The particular set of facts as alleged by Plaintiff in its Amended Complaint, when accepted as true, demonstrate that the term "direct loss or damages" is not ambiguous in this case. First, Plaintiff's claim made to Defendant admits that Plaintiff discovered the problems caused by the flooding on October 21, 2010. Second, Plaintiff's argument that it could not know there was actually a loss until PASD failed to reimburse Plaintiff is belied by the plain language of Plaintiff's complaint where it alleges that it performed the remediation work for PASD "under protest." (A.C. ¶ 34.) Even if Plaintiff did not know the full cost of remediation or the amount that PASD would refuse to pay, when Plaintiff undertook the remediation work under protest, it at least had "knowledge of the direct loss or damages" caused by the October 2010 flooding. Third, Plaintiff complains that Defendant acted improperly when it settled the subcontractor B&J's claim under the policy without involving Plaintiff because Plaintiff's damages would include those paid to its subcontractors, such as B&J. (A.C. ¶ 43-50.) Rather than further Plaintiff's position, this demonstrates that such a loss had occurred sufficient to lead to a subcontractor suffering from the same damages to file suit on September 4, 2012, within the two-year time period. (A.C. ¶ 46.) Plaintiff's factual allegations involving B&J taken as true demonstrate Plaintiff's non-compliance with the limitations period. Taking all of the facts alleged by Plaintiff as true, Plaintiff has failed to comply with the limitation of suit provision as a matter of law. Because failure to comply with the limitation of suit clause bars recovery, Counts I and II must be dismissed.
Plaintiff argues that the limitation of suit clause, which provides that "no one may bring a legal action . . . unless the action is brought within 2 years," does not apply to Plaintiff. (Resp. 9-10.) Plaintiff argues that the term "no one" is an ambiguous term that the Court should not construe to apply to Plaintiff. (Resp. 9-10.) This argument so egregiously stretches the bounds of reasonableness as to be devoid of a single iota of credibility.
b. Count III must be dismissed for lack of standing.
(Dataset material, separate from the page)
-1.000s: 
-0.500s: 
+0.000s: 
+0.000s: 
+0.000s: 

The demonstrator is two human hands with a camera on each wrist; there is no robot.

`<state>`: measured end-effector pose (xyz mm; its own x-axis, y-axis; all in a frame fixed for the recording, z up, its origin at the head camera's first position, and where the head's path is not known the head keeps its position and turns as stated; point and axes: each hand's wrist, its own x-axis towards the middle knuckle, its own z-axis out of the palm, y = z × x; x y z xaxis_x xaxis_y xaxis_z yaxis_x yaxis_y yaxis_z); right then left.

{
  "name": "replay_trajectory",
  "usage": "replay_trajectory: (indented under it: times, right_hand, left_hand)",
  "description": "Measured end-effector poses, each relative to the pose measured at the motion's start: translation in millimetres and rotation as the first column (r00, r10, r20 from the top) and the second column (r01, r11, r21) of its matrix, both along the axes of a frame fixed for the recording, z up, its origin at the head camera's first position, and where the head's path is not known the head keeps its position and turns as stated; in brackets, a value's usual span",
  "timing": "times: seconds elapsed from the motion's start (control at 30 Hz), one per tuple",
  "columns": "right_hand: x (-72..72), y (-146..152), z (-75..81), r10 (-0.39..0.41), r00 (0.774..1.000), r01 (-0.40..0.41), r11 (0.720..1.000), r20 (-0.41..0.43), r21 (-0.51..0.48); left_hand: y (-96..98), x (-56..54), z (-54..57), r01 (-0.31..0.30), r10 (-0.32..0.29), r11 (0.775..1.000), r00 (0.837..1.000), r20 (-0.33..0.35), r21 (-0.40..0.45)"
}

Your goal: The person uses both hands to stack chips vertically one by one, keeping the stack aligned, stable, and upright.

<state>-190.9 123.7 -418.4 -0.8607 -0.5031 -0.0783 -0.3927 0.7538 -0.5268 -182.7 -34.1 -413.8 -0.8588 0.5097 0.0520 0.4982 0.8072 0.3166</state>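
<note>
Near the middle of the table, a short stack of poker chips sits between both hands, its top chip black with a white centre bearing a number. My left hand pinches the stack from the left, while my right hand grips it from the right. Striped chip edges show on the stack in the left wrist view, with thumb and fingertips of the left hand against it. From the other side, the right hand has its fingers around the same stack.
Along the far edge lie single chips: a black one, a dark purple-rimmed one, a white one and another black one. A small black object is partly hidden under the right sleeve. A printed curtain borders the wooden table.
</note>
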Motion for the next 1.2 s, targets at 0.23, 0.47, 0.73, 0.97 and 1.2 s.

Plaintiff further alleges that Plaintiff is an "insured" under the Policy and that Defendant "has not reasonably investigated IMC's claim," "has not objectively and fairly considered IMC's claim," "and has acted in bad faith" for thirteen reasons many of which are redundant and most of which are not supported by factual allegations. (A.C. ¶ 92-96.) The legal allegations of bad faith that are supported by at least some factual allegations all center on Defendant's denial of Plaintiff's claim under the Policy. (A.C. ¶ 50-60.) But, because Plaintiff is not an "insured" and because Defendant had a reasonable basis for denying Plaintiff's benefits based on Plaintiff's failure to comply with the limitations period, Count III is not legally viable.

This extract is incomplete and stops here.